Work item: There is material below. Print exactly the lines starting at the line with "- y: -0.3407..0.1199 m" and ending at the line with "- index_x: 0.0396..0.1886", ends included, and no others.

Records shown:

+===+

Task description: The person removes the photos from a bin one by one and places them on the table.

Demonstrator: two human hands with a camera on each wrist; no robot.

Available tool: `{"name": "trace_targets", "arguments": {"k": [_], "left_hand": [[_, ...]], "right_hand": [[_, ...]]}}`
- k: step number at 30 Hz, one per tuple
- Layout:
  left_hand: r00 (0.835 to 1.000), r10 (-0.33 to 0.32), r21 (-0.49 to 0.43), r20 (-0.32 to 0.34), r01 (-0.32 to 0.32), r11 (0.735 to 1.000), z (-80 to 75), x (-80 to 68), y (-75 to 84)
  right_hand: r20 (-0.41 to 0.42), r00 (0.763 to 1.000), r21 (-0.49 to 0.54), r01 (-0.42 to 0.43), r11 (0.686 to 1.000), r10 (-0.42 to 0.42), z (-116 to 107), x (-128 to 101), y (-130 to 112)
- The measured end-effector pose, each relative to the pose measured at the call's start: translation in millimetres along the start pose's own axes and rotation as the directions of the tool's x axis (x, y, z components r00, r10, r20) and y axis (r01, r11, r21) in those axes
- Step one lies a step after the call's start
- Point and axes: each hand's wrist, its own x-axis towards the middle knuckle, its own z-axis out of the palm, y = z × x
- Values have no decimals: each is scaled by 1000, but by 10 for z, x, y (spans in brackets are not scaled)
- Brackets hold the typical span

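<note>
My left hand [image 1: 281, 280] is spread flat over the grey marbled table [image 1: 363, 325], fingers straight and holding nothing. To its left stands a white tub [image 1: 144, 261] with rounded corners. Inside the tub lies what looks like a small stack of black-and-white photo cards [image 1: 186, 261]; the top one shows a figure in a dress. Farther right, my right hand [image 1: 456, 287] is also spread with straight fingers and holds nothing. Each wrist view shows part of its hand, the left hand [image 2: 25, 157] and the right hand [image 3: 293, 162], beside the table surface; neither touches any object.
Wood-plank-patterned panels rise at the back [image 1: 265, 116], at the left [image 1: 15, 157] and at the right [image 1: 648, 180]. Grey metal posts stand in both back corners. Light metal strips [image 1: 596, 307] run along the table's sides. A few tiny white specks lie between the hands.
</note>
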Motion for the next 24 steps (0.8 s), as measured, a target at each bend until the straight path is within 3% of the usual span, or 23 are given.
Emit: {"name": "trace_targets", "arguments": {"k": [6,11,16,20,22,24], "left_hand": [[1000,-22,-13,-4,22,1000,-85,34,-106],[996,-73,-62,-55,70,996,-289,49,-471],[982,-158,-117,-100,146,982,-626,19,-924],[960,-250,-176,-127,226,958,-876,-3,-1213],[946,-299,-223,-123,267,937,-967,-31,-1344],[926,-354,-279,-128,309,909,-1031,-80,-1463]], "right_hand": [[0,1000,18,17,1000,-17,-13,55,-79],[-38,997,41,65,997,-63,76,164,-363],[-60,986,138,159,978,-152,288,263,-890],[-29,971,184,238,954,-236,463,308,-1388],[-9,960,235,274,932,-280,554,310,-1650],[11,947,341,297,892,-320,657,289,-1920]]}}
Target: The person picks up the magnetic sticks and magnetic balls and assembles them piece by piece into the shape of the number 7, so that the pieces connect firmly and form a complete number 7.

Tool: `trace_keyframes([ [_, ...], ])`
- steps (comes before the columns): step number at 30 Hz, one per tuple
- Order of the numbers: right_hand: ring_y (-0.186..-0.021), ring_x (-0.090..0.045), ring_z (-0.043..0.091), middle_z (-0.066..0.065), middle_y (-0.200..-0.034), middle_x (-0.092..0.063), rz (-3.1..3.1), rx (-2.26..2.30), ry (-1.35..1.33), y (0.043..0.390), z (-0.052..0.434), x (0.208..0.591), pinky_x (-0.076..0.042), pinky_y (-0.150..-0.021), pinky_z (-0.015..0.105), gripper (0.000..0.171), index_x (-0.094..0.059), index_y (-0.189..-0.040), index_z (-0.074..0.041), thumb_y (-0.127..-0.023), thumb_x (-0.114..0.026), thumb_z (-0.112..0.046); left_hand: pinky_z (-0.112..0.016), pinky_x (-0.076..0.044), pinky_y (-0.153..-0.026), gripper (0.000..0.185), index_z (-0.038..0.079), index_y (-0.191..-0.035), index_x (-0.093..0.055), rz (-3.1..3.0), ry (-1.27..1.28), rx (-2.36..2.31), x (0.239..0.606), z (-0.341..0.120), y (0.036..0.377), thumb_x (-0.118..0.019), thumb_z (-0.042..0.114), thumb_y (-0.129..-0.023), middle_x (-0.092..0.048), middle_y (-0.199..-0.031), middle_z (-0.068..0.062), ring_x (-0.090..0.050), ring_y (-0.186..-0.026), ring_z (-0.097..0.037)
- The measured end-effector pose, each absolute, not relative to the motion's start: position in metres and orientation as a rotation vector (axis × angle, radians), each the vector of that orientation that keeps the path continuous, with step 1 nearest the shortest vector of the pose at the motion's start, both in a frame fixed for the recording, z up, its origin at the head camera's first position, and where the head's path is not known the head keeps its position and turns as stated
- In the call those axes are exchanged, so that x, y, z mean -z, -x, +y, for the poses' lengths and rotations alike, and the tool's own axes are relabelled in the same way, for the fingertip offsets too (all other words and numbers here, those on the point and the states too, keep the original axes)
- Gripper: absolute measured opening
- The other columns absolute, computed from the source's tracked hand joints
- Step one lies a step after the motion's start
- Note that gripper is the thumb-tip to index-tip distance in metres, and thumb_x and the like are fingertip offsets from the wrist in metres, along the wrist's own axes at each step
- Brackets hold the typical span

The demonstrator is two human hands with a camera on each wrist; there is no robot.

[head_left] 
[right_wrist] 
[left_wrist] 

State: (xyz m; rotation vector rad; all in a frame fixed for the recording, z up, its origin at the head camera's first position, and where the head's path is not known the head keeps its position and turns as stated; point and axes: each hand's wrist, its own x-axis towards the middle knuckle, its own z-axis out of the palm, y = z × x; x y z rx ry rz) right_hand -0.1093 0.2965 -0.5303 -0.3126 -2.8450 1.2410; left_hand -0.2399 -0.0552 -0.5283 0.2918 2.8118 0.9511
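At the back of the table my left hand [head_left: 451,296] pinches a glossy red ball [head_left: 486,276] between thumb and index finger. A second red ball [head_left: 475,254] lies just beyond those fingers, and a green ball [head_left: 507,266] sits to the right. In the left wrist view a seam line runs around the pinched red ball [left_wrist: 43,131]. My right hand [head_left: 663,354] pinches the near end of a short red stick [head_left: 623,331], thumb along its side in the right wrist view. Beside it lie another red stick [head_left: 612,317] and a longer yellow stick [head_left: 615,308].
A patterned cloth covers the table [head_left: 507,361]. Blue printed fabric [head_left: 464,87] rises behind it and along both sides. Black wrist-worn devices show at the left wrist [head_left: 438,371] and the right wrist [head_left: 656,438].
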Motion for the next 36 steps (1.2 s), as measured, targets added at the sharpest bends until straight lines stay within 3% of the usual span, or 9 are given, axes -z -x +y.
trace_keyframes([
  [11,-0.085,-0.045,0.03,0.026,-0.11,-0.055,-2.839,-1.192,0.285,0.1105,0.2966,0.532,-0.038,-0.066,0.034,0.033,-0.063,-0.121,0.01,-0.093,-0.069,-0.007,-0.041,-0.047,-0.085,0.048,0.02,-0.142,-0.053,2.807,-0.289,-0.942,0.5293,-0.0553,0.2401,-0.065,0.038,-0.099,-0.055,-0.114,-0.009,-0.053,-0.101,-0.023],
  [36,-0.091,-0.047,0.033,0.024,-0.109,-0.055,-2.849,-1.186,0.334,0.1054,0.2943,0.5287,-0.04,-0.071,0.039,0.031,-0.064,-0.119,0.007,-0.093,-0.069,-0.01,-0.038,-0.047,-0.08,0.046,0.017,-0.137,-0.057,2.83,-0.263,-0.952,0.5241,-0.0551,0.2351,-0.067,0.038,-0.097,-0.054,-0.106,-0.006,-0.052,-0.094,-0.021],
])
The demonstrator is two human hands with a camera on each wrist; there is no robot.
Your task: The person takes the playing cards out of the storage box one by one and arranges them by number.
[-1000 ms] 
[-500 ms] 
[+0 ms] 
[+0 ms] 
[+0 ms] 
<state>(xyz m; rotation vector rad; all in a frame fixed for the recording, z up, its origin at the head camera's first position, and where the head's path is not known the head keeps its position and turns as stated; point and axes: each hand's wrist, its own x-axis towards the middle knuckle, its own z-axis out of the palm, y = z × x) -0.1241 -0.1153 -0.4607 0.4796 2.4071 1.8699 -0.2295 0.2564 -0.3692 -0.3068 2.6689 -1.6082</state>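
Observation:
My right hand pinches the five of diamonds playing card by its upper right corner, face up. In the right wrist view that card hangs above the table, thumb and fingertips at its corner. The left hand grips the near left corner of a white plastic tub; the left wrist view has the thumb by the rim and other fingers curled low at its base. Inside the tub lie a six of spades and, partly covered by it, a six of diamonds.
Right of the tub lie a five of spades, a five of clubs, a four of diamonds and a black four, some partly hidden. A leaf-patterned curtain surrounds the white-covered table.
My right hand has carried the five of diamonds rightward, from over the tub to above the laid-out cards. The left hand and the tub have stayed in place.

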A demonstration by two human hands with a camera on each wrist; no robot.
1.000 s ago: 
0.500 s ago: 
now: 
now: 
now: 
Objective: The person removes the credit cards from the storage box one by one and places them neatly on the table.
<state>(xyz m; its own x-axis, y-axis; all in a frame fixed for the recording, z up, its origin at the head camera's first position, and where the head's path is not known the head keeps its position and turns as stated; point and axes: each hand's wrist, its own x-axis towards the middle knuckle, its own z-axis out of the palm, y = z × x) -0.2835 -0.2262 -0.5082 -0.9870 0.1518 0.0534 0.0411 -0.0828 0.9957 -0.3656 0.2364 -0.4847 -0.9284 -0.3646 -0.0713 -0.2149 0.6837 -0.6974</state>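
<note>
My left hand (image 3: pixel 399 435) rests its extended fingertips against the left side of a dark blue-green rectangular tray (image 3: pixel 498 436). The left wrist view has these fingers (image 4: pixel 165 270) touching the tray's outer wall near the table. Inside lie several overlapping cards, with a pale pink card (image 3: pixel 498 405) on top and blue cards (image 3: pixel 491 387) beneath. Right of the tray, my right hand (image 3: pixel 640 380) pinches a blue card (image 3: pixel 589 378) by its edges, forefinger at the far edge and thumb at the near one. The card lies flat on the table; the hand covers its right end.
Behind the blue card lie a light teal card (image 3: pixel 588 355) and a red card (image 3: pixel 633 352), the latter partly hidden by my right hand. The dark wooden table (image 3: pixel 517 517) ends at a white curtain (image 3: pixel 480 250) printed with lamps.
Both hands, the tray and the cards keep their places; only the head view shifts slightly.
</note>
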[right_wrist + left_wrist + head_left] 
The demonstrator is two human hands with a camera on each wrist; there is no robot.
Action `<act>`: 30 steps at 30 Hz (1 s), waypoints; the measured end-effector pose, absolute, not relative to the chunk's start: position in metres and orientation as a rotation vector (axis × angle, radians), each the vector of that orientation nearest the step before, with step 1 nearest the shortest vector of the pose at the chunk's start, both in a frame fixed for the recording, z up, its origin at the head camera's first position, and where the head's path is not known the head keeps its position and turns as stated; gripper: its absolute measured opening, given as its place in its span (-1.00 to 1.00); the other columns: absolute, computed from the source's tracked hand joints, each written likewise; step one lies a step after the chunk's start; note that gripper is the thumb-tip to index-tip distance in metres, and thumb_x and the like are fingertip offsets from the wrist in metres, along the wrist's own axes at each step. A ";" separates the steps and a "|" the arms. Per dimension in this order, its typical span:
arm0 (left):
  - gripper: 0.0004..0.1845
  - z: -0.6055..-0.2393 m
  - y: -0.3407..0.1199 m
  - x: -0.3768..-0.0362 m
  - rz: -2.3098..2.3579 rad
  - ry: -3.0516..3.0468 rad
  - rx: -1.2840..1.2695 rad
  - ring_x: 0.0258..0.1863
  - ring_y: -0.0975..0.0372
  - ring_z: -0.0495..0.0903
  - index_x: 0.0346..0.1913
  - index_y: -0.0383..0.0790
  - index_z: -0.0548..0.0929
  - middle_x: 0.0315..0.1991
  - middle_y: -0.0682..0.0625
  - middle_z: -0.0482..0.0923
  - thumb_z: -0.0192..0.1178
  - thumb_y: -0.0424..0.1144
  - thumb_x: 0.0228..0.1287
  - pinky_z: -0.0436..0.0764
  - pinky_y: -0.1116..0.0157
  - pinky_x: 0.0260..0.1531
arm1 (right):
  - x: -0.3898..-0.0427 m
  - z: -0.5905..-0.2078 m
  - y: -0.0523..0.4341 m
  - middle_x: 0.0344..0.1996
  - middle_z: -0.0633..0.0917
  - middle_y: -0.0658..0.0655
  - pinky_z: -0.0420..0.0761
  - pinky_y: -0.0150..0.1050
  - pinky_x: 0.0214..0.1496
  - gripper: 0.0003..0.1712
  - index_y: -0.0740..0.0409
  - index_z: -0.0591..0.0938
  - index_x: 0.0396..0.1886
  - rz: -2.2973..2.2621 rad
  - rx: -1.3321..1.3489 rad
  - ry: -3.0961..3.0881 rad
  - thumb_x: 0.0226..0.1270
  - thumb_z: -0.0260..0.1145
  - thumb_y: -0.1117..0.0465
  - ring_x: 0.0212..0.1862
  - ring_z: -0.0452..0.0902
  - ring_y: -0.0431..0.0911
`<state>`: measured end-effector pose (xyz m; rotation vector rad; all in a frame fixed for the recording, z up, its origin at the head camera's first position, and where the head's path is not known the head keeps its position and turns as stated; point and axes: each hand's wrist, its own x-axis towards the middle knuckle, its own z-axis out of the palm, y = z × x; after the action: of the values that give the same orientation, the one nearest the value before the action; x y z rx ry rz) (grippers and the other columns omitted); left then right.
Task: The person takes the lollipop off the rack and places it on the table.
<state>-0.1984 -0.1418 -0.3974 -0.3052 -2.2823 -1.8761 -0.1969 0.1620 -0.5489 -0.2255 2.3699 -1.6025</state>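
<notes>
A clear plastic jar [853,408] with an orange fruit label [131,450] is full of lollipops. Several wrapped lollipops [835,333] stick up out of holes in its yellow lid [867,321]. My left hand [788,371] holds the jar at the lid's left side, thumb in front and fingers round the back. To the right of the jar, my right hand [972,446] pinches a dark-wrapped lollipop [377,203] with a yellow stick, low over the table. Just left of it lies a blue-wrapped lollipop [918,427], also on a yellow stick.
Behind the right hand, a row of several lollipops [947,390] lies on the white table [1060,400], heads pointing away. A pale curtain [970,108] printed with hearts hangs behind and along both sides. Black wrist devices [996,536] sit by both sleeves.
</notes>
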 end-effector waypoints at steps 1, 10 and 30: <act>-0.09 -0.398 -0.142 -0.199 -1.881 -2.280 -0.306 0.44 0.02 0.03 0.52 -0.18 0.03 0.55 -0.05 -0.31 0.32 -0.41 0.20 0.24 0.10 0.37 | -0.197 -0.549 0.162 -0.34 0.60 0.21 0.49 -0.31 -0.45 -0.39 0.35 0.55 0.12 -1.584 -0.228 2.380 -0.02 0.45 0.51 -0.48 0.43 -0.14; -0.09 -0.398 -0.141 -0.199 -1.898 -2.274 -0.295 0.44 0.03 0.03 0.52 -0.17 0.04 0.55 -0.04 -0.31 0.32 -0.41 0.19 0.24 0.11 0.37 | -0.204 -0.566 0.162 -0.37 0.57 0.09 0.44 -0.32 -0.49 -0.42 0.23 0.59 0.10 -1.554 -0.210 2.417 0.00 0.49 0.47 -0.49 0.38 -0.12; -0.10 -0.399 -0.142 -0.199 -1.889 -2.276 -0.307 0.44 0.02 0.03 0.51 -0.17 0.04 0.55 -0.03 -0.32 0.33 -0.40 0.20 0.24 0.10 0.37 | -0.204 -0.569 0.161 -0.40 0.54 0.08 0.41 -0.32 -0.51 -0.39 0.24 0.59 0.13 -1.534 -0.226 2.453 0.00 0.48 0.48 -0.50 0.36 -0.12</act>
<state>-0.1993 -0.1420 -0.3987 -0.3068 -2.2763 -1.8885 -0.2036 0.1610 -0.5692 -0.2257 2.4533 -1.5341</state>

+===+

Output:
  - y: -0.3407..0.1199 m
  - x: -0.3768..-0.0362 m
  - rz: -2.3098..2.3579 rad
  - ry: -3.0516..3.0468 rad
  - rx: -1.2840..1.2695 rad
  - ring_x: 0.0258..0.1863
  - ring_y: -0.0975..0.0372
  - ring_z: -0.0495..0.0903
  - index_x: 0.0346..0.1913
  - index_y: -0.0383..0.0790
  - index_z: -0.0548..0.0929
  - middle_x: 0.0315..0.1991
  - middle_y: -0.0682..0.0625
  - middle_z: -0.0482..0.0923
  - thumb_z: -0.0192..0.1178
  - thumb_y: -0.0424..0.1144
  - thumb_x: 0.0228..0.1287
  - pinky_z: -0.0436..0.0764
  - pinky_y: -0.1116..0.0157
  - pinky_x: 0.0260..0.1531
arm1 (right):
  - x: -0.3898..-0.0427 m
  - z: -0.5905..-0.2078 m
  - y: -0.0523..0.4341 m
  - middle_x: 0.0344..0.1996
  - middle_z: -0.0633..0.0917
  - middle_y: -0.0658..0.0655
  - pinky_z: -0.0420..0.0761
  - pinky_y: -0.0150..0.1050
  - pinky_x: 0.0214..0.1496
  - gripper: 0.0003..0.1712
  - index_y: -0.0740..0.0409
  - index_z: -0.0591..0.0938
  - index_x: 0.0396..0.1886

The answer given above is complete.